Ian had to take unscheduled breaks when he overcame bladder cancer in the 1980s, and had a heart attack aged 57.

"I didn't know much about it when I was going through it - it's the other people who coped with it. What can you do? You're diagnosed with something so you get on with it. There's not much point in giving up because other people aren't giving up on you. Giving up seems churlish to all those people who are working so hard to get you better again. I didn't want to go so I clung on, but it was other people who got me back, not me, and I thank them daily."

Retirement is certainly not part of Ian's plans.

"Actors never retire - if an attractive job comes up."

One of Ian's latest roles is that of a new grandfather.

"I've got my little granddaughter and it's absolutely wonderful. It happened three days ago and I want as much time off as possible so we're going to spend the next three months at home."

He is also fitting in introducing the programme at five of 12 concerts around the UK on a tour by the Royal Air Force bands.

"I'm going along and enjoying it. I shan't tire of seeing it. They're a great band - I love the wonderful sound military bands make. They're not just soliders, they're musicians, so they can play across the board just like any other orchestra. I don't know what the difference is between a band and an orchestra, but their repertoire is just as broad as any other, if not broader."

As one of the comperes on the concert tour, joining Alan Dedicoat and William Roache, Ian's link with the armed forces continues today. The concerts benefit RAF veterans, new recruits and families.

"Inevitably I get asked to do quite a lot with the services. I find it a nice way of putting something back, a hackneyed phrase I'm afraid, but fighting is something I was never asked to do - I wasn't called up, that had finished by the time I was 18. I'm not suggesting I'm doing my bit but I'm happy to use whatever associations I have to help those who are doing a job I've never wanted to do myself. Of course I'm far too old to do it now."

From the fictional world of Dad's Army to the British servicepeople still in Iraq and Afghanistan, as 2008 sees the 90th anniversary of both the RAF and Armistice Day, the concerts provide a poignant reminder of all that people have done for us.

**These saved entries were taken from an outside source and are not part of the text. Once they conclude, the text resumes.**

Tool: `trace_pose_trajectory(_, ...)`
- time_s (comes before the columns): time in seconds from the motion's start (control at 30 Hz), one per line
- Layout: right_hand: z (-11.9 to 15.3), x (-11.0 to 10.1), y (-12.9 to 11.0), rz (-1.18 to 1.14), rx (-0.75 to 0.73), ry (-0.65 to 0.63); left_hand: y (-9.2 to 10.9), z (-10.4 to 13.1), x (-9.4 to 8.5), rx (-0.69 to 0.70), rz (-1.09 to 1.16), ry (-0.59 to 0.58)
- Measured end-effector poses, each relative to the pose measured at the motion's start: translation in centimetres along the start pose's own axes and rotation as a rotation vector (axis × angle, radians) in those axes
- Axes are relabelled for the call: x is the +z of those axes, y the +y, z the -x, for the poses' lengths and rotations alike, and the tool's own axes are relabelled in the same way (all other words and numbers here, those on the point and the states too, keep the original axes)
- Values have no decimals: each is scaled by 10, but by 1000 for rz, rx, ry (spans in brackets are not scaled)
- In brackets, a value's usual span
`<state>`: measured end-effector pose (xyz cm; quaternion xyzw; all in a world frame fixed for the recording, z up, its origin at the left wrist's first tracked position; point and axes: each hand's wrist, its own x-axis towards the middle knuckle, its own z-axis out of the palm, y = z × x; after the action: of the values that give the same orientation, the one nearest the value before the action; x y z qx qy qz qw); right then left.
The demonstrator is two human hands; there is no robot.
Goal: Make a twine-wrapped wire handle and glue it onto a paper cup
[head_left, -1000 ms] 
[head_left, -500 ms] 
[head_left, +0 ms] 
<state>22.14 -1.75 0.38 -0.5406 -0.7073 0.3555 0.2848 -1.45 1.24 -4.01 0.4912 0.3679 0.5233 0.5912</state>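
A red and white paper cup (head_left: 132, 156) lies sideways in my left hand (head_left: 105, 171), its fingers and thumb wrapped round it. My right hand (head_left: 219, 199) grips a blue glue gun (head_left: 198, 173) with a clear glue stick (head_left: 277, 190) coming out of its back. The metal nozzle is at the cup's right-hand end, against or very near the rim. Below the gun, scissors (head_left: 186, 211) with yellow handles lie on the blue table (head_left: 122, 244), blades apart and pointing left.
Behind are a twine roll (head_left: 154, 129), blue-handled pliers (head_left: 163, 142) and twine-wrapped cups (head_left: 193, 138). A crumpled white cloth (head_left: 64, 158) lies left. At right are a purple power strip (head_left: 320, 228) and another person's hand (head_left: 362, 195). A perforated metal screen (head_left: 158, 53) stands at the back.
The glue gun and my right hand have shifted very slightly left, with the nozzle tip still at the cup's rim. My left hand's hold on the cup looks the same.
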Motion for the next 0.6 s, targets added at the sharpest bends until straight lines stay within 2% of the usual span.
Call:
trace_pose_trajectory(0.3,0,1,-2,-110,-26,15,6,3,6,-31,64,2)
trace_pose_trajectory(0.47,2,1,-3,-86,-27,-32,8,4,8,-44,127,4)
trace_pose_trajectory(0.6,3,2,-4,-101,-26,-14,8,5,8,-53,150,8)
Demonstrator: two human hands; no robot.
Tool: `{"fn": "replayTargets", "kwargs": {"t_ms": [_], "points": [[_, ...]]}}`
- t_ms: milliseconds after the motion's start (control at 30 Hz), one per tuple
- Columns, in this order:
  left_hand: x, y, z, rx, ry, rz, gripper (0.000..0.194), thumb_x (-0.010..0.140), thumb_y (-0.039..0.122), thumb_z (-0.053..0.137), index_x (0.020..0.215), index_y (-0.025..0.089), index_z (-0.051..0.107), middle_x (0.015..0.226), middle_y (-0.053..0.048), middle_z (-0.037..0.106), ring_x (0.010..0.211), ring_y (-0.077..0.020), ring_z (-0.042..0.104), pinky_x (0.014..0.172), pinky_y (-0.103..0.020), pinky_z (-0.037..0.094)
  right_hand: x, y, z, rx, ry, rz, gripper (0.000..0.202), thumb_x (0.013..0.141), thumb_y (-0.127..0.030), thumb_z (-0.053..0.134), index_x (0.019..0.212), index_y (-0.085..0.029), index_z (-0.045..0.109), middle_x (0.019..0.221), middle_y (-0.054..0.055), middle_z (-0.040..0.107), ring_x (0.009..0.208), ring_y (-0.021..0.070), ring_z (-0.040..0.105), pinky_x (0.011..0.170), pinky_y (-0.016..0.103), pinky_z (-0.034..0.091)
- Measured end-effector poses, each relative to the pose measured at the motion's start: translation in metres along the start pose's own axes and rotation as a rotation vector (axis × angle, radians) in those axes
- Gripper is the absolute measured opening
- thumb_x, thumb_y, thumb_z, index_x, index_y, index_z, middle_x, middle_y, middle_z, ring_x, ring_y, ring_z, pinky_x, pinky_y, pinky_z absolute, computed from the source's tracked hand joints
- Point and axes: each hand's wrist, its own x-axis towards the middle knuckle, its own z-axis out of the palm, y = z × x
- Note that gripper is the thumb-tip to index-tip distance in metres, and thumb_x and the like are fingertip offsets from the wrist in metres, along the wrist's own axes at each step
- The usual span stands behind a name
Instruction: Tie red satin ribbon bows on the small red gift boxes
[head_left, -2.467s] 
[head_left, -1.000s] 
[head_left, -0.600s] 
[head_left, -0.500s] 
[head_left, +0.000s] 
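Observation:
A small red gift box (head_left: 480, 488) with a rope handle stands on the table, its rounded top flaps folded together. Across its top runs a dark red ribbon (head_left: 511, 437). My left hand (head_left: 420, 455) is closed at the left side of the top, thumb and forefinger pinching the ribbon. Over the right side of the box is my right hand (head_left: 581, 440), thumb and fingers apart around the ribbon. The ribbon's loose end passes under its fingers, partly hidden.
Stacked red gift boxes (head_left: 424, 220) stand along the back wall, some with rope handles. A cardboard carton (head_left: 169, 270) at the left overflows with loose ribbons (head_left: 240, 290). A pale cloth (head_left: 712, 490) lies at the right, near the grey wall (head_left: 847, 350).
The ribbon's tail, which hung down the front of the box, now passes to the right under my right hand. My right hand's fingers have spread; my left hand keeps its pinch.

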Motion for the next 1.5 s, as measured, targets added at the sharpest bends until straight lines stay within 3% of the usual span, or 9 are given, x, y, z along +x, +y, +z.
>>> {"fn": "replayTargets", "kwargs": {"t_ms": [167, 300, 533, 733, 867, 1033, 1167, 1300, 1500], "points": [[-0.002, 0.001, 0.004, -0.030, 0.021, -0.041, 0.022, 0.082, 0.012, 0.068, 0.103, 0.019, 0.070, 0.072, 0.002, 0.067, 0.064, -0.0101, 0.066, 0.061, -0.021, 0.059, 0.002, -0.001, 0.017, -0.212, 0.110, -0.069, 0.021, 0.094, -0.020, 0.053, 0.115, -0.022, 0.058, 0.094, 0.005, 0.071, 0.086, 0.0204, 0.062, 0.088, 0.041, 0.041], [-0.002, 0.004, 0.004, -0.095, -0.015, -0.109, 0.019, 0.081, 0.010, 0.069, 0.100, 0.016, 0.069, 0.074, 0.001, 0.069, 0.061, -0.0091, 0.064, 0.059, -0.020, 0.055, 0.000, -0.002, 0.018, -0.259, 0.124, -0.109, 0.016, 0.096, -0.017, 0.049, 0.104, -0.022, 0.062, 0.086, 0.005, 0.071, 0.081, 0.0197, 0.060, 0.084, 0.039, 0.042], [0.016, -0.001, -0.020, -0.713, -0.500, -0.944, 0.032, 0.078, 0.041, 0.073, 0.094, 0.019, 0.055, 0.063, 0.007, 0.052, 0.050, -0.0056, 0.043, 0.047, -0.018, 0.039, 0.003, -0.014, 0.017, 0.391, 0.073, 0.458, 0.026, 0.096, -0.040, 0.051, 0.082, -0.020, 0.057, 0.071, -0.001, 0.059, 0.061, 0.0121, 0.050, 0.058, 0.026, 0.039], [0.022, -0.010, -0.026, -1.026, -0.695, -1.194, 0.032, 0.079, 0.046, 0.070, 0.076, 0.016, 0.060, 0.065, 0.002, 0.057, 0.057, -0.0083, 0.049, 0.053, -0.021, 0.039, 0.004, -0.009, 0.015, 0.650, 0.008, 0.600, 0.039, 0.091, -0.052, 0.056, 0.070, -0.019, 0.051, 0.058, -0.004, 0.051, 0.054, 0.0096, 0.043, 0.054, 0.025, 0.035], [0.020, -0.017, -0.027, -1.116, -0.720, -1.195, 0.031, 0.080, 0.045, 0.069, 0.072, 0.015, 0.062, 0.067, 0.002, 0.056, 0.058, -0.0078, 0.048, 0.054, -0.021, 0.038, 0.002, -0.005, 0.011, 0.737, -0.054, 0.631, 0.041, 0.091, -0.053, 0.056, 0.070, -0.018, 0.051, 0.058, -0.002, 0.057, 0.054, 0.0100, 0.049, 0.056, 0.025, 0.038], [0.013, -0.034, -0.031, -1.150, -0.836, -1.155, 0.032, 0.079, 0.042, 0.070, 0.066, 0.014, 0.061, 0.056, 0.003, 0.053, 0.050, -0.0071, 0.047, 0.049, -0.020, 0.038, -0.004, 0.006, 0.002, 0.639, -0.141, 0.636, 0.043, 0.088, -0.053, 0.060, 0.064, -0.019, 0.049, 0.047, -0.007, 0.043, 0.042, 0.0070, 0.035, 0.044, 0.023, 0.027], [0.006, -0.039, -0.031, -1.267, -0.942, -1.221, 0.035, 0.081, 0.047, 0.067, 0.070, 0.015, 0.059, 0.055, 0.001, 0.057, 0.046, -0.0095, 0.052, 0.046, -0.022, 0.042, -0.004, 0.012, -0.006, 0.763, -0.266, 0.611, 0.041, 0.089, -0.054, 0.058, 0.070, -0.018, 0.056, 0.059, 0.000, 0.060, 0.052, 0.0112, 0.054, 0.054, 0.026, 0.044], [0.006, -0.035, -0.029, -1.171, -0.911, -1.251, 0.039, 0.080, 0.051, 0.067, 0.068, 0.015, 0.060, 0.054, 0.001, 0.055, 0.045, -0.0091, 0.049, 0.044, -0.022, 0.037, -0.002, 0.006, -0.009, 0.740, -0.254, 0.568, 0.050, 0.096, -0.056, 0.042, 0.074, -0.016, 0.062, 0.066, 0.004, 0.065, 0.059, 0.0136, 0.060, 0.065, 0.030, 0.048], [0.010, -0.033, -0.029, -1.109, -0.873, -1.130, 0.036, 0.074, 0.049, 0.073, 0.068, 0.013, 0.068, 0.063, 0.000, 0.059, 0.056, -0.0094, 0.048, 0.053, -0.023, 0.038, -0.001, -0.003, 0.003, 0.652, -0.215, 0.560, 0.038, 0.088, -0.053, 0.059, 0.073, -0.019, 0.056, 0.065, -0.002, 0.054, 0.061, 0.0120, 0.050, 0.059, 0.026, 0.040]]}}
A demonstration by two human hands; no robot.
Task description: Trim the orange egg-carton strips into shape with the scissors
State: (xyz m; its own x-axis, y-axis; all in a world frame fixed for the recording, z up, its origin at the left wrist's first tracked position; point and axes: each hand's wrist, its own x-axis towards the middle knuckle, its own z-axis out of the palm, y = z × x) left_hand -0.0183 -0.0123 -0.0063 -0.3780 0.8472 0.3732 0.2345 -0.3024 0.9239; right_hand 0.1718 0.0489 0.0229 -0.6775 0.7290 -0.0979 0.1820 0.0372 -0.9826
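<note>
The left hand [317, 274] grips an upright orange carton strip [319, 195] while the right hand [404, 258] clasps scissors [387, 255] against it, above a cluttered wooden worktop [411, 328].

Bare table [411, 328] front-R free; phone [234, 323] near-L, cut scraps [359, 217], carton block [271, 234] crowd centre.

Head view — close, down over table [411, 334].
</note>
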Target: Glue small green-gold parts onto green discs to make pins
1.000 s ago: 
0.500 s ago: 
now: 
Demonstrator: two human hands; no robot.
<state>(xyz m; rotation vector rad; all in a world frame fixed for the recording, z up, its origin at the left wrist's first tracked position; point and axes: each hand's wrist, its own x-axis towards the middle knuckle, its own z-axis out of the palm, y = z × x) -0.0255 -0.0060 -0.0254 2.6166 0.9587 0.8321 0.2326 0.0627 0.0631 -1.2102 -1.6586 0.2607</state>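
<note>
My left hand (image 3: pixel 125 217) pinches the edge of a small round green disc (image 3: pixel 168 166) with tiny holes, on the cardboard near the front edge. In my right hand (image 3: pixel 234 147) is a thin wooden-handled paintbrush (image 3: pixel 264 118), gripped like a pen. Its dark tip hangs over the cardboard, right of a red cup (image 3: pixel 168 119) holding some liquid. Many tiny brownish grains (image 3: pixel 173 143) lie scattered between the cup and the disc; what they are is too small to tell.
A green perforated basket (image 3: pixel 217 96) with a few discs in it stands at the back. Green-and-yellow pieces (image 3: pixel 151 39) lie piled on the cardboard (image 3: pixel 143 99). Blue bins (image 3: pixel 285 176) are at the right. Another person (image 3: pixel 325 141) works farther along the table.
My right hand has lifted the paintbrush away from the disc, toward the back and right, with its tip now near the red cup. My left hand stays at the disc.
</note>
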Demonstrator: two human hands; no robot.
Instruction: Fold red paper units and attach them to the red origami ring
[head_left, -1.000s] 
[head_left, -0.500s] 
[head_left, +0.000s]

"This says thank you. It's remembering what people were prepared to do for people they didn't know, whether it was the Second World War, the First World War or a week ago. It's remembering what my parents did to bring their family through the war, what people did for those who weren't even born, and we've still got boys out there. 'They gave their lives so that you might have yours', you see on so many war memorials, and people did. We hope we won't have to do the same thing again."